Physical Activity Intervention Among College Students

Not Applicable

Completed

• Conditions: Physical Activity

• Registration Number: NCT03061357
• Lead Sponsor: Texas Tech University

Brief Summary

This project was to examine the effects of incorporating modern wearable technology into the credit-based Physical Activity Instructional Program for promoting habitual levels of physical activity among college students.

Detailed Description

This project was a cluster randomized trial examining the effects of utilizing a wearable activity tracker in a credit-based Physical Activity Instructional Program on promoting habitual levels of physical activity (PA) in college students.

The project was conducted in a large public university located in the mid-south region of the US. The university offers more than one hundred 1-credit hour PAIPs per academic semester. Considering the pilot nature of the study, the target PAIPs was limited to those meeting the following inclusion criteria: 1) PAIP with a size of 30 students that generally show an approximately equal gender distribution; and 2) PAIP that delivers the principles and practice of individually tailored habitual activity plans. The investigators randomly selected 14 eligible PAIPs and assigned them into intervention (k=7) and control (k=7) groups.
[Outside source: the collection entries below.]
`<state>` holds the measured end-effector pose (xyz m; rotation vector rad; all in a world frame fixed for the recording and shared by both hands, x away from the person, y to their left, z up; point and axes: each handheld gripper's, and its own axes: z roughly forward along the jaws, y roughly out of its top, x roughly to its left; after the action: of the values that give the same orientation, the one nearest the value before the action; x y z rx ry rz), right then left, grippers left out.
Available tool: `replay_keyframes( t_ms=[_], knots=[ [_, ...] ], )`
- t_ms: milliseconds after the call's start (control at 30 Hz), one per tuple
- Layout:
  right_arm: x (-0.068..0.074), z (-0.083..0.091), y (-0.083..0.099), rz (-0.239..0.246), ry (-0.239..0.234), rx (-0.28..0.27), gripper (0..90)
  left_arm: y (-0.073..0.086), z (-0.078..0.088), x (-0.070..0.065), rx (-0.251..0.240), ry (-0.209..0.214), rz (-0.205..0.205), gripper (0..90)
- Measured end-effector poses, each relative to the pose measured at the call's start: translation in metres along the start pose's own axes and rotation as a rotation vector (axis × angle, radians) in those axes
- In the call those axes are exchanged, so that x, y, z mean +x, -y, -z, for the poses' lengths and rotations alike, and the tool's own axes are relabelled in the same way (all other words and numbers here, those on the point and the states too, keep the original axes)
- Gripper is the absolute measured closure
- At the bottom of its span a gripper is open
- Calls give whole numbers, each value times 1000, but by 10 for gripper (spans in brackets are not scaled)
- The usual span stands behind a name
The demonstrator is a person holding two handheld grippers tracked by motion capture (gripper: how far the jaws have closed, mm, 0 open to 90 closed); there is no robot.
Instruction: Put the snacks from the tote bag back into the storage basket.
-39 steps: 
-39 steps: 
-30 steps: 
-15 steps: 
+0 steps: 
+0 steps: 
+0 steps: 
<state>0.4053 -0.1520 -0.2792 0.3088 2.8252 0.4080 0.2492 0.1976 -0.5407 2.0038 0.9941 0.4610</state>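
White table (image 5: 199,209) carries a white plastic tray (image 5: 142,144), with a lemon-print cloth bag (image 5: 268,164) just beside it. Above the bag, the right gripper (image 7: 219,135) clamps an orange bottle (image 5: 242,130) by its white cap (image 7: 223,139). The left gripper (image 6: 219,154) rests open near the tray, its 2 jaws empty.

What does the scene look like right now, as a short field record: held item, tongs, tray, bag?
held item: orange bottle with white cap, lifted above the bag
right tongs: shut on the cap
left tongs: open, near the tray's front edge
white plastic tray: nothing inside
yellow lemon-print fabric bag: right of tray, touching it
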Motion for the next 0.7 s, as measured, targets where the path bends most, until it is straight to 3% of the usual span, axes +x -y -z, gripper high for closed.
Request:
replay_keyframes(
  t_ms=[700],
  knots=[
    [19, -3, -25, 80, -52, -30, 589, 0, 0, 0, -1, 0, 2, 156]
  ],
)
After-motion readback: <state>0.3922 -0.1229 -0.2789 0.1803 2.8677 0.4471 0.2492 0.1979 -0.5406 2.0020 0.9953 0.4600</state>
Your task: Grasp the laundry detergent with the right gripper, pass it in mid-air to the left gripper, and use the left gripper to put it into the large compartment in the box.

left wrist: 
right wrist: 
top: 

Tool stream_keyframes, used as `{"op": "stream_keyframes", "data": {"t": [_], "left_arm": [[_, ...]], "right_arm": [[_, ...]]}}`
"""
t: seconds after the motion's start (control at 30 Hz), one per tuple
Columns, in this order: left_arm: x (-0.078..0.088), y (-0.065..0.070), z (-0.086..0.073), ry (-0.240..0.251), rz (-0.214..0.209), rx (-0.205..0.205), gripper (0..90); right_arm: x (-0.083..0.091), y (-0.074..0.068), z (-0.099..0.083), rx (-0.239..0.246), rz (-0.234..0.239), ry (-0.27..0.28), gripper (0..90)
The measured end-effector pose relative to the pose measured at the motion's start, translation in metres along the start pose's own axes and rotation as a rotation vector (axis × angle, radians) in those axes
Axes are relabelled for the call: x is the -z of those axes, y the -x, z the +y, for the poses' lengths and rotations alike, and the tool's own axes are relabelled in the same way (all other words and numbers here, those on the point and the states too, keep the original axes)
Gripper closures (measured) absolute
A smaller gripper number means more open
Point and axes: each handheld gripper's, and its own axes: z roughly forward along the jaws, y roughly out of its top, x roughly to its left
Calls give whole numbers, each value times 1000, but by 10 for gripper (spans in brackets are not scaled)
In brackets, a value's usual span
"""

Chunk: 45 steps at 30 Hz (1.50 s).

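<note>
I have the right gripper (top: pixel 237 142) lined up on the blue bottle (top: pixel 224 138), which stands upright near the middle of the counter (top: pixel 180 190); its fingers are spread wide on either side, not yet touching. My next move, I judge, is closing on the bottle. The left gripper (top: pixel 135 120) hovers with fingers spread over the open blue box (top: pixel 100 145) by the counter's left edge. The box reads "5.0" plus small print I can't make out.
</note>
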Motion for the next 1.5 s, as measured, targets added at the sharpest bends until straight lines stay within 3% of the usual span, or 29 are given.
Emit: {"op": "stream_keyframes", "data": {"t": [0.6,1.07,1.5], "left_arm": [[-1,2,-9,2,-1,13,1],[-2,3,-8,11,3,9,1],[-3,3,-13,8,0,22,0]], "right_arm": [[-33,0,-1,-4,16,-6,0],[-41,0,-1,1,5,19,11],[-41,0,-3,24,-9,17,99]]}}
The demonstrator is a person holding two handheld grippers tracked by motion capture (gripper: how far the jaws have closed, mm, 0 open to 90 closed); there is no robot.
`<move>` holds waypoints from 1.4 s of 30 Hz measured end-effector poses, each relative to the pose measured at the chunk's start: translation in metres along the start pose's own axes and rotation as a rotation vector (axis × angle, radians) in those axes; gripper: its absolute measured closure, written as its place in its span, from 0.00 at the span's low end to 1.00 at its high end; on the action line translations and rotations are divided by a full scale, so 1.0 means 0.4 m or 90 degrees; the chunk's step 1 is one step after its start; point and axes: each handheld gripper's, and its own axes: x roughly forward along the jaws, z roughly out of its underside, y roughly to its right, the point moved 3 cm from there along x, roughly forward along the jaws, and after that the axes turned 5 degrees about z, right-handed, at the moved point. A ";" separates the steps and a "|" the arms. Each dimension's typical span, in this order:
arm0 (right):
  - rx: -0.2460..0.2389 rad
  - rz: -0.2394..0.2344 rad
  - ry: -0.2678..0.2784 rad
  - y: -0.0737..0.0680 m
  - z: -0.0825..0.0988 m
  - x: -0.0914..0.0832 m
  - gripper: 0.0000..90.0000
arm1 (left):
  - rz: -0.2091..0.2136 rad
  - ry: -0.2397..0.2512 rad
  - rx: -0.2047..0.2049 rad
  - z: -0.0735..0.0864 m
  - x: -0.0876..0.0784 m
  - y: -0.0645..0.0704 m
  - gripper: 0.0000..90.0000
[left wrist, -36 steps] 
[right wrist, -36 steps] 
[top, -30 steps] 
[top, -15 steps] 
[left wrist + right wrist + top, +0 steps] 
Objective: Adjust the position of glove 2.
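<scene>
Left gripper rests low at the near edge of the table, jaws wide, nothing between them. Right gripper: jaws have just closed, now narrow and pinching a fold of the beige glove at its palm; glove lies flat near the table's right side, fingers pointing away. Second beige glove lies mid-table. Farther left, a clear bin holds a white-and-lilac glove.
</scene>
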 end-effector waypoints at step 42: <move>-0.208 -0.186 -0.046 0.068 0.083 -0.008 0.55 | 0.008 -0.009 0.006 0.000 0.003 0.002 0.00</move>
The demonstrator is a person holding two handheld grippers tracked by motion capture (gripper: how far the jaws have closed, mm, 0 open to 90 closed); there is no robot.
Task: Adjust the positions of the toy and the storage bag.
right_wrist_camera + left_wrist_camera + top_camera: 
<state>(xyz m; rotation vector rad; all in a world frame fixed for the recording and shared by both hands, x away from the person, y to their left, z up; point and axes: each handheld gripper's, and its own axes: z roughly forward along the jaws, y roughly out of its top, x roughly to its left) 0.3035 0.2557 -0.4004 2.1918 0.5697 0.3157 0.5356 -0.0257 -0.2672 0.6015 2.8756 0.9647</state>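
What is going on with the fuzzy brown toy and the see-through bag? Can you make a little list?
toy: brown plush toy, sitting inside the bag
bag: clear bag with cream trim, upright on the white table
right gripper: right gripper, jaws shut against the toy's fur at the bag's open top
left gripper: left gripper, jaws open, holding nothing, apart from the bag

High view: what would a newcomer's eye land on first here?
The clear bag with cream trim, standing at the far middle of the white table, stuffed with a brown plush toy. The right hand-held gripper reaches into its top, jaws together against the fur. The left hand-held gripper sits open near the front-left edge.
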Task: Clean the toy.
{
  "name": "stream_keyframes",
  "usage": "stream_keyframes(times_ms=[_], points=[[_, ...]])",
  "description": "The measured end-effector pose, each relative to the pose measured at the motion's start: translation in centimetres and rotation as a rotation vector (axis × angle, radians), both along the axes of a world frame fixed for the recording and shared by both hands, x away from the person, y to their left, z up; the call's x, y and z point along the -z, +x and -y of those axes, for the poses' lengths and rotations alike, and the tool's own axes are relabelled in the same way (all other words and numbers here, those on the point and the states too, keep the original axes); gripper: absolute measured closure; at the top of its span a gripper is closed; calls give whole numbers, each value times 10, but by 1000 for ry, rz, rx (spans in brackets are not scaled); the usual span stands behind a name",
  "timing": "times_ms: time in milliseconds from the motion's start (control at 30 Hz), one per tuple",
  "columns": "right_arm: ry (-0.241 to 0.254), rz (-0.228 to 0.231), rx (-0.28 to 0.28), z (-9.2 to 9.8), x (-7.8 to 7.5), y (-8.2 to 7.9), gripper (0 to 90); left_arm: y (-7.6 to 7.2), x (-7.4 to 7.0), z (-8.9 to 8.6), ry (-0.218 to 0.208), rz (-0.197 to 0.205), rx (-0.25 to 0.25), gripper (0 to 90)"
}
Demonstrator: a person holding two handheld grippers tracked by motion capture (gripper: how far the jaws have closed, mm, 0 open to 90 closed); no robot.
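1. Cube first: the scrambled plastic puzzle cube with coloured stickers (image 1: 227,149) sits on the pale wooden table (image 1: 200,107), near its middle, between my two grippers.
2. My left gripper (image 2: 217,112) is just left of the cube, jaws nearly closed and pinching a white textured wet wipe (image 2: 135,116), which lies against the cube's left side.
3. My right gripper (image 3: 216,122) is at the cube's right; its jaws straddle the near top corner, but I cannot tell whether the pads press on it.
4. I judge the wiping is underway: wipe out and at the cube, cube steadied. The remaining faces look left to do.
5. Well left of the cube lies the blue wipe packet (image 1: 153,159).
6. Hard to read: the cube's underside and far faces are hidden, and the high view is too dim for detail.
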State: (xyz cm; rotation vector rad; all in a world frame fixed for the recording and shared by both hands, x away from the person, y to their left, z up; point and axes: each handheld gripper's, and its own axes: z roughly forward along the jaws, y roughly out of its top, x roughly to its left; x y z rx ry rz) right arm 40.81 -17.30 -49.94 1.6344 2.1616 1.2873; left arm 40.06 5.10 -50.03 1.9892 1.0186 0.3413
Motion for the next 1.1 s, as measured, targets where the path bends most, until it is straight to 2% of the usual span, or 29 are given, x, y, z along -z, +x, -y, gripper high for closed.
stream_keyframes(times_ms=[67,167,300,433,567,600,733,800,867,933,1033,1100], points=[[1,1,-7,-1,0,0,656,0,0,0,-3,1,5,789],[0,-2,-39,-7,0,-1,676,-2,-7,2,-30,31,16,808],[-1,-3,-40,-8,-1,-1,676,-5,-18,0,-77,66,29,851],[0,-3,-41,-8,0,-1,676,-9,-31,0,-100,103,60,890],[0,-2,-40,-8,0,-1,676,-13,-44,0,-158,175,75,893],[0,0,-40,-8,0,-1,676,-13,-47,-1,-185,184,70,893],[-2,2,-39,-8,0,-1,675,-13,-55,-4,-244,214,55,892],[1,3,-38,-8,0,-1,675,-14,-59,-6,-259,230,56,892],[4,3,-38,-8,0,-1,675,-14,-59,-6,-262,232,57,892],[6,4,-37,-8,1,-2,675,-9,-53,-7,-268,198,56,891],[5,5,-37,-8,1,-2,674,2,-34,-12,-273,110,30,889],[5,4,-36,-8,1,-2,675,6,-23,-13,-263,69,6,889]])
The outcome measures of interests were the changes in objectively and subjectively measured physical activity over an academic semester.

Study Timeline

• Study Start: 2015-08-06
• Primary Completion: 2016-07-31
• Study Completion: 2016-12-31
• Status Verified: 2017-02
• Study First Submitted: 2017-02-09
• Study First Submitted QC: 2017-02-17
• Last Update Submitted: 2017-02-17
• Study First Posted: 2017-02-23
• Last Update Posted: 2017-02-23

Recruitment & Eligibility

• Status: COMPLETED
• Sex: All
• Target Recruitment: 187

Inclusion Criteria

• healthy college students who were enrolled in 1-credit physical activity instruction programs.

Exclusion Criteria

• did not wish to participate;
• have currently used their own wearable activity tracker;
• indicated any major physical, psychiatric, or cardiovascular-related problems diagnosed by a physician.

Study & Design

• Study Type: INTERVENTIONAL
• Study Design: PARALLEL

Primary Outcome Measures

Name	Time	Method
Change from baseline in objectively measured physical activity to 15 weeks	baseline and 15 weeks	Physical activity was objectively measured using an ActiGraph Actitrainer (ActiGraph LLC, Pensacola, FL, USA) accelerometer.

Secondary Outcome Measures

Name	Time	Method
Change from baseline in subjectively measured physical activity	baseline and 15 weeks	Physical activity was subjectively measured using International Physical Activity Questionnaire.